» What to do
Every line of the material must be set down again without alteration.

» Provided data
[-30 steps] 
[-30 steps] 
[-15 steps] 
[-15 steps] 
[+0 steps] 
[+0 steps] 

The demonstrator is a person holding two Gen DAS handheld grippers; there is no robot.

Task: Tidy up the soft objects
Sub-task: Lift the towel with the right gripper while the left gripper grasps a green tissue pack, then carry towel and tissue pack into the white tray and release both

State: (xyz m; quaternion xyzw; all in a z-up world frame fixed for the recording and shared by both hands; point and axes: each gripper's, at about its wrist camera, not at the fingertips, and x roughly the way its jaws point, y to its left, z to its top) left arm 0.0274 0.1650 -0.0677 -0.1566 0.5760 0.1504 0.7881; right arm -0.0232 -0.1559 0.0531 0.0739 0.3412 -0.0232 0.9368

» Task response
[-30 steps] 
[-30 steps] 
[-15 steps] 
[-15 steps] 
[+0 steps] 
[+0 steps] 

The demonstrator is a person holding two Gen DAS handheld grippers; there is no robot.

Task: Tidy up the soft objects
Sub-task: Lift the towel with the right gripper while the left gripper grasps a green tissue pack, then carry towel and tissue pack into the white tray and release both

State: (xyz m; quaternion xyzw; all in a z-up world frame fixed for the recording and shared by both hands; point and axes: each gripper's, at about its wrist camera, not at the fingertips, and x roughly the way its jaws point, y to its left, z to its top) left arm 0.0274 0.1650 -0.0677 -0.1566 0.5760 0.1504 0.7881; right arm -0.0232 -0.1559 0.0531 0.0739 0.3412 -0.0232 0.9368

With this, the exercise is done.